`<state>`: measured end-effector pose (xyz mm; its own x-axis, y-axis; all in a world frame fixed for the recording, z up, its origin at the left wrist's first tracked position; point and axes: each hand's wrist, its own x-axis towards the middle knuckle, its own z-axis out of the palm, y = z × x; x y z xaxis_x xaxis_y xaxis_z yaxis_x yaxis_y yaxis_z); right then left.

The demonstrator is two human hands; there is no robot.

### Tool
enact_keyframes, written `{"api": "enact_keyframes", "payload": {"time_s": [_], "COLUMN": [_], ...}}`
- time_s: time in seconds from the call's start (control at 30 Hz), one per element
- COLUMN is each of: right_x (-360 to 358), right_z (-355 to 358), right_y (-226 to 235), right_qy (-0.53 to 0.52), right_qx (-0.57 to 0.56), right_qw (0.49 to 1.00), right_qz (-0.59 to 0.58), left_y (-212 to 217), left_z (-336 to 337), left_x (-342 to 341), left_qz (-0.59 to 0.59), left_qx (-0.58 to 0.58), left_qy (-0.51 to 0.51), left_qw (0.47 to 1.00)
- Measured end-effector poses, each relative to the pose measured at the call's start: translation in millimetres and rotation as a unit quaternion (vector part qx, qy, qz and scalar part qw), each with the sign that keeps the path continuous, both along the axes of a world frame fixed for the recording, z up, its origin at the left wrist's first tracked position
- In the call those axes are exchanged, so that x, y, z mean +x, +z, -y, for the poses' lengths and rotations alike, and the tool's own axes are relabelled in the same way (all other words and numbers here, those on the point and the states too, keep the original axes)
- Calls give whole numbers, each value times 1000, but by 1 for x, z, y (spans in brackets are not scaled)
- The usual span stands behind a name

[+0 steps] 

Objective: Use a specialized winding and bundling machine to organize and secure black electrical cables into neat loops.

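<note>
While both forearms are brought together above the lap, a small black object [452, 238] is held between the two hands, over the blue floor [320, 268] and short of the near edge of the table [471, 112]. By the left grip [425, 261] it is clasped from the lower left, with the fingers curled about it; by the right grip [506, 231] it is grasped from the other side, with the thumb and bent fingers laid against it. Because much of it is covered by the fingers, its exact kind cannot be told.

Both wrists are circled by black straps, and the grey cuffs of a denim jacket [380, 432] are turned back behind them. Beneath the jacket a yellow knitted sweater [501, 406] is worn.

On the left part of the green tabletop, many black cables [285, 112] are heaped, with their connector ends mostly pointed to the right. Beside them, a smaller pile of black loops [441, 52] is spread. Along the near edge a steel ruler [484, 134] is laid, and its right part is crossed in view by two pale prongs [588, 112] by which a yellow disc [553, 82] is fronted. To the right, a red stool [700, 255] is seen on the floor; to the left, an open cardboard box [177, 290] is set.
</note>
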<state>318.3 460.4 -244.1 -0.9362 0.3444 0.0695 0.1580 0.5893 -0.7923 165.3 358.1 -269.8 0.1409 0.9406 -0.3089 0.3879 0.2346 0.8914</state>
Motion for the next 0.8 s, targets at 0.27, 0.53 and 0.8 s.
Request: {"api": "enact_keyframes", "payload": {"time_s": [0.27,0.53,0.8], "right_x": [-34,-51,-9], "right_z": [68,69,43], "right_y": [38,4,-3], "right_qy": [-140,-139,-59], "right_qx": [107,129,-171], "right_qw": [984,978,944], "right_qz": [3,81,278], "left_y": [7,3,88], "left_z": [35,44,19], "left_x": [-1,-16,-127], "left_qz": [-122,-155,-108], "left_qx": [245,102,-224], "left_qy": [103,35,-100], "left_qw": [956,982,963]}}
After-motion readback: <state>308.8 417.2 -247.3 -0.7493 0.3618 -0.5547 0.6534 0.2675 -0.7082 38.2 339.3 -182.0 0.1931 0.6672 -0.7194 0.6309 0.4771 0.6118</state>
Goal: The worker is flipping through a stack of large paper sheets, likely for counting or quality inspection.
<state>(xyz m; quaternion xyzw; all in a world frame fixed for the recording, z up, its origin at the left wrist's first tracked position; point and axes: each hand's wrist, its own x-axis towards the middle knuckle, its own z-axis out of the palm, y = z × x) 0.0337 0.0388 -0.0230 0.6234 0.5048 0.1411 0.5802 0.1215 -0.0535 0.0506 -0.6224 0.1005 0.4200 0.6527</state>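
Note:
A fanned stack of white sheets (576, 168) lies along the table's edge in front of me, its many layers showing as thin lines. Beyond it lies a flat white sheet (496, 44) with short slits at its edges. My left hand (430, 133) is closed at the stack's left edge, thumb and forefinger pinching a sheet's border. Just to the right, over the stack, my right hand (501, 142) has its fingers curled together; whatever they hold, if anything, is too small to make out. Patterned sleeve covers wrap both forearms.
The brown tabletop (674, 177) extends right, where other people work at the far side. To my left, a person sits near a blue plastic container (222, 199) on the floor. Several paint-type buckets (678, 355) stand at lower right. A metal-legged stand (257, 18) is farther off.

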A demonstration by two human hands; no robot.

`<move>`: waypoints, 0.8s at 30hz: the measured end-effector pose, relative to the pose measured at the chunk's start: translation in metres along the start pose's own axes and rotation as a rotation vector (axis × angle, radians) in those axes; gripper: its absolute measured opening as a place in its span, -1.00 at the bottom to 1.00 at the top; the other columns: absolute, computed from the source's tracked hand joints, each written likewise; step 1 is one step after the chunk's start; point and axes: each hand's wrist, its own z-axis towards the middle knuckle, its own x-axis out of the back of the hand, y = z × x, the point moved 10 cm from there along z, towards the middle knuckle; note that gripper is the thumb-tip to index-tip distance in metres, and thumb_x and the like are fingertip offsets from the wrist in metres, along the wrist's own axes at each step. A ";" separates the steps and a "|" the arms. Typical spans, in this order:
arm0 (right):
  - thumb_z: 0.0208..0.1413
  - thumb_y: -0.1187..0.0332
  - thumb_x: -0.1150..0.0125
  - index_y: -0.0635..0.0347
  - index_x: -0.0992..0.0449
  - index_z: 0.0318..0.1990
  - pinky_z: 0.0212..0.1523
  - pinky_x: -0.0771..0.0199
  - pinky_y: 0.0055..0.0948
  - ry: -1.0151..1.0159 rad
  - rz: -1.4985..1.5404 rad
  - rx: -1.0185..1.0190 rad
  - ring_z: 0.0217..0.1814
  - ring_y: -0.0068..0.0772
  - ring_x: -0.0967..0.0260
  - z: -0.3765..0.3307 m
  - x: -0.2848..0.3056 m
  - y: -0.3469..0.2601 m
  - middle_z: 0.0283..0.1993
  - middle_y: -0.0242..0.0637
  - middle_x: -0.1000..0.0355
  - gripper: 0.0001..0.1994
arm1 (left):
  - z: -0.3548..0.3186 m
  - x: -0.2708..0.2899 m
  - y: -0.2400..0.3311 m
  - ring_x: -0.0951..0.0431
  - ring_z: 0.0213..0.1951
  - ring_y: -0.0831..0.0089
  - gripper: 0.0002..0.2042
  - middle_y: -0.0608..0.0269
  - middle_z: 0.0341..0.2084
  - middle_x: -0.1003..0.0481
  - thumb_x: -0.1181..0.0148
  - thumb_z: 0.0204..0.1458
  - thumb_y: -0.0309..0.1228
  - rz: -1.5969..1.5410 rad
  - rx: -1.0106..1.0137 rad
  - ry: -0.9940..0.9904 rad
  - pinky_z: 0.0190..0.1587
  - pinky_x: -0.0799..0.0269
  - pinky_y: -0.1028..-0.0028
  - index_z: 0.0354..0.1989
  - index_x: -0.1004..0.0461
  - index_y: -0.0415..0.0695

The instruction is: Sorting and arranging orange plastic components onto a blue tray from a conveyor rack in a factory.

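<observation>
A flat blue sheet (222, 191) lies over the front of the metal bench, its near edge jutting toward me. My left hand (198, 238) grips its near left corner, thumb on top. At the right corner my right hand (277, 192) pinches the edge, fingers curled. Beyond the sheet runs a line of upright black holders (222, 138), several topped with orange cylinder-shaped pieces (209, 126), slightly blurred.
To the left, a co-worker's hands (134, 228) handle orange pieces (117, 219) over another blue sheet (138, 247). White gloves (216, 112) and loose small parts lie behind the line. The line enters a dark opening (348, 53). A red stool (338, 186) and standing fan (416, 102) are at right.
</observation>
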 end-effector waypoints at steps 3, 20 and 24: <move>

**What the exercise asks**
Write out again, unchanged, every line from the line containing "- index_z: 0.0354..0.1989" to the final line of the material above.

**Answer section**
  - index_z: 0.0354..0.1989
  - index_x: -0.1004..0.0461
  - index_y: -0.0415..0.0695

The instruction is: Sorting and arranging orange plastic components onto a blue tray from a conveyor rack in a factory.

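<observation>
A flat blue sheet (222, 191) lies over the front of the metal bench, its near edge jutting toward me. My left hand (198, 238) grips its near left corner, thumb on top. At the right corner my right hand (277, 192) pinches the edge, fingers curled. Beyond the sheet runs a line of upright black holders (222, 138), several topped with orange cylinder-shaped pieces (209, 126), slightly blurred.
To the left, a co-worker's hands (134, 228) handle orange pieces (117, 219) over another blue sheet (138, 247). White gloves (216, 112) and loose small parts lie behind the line. The line enters a dark opening (348, 53). A red stool (338, 186) and standing fan (416, 102) are at right.
</observation>
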 end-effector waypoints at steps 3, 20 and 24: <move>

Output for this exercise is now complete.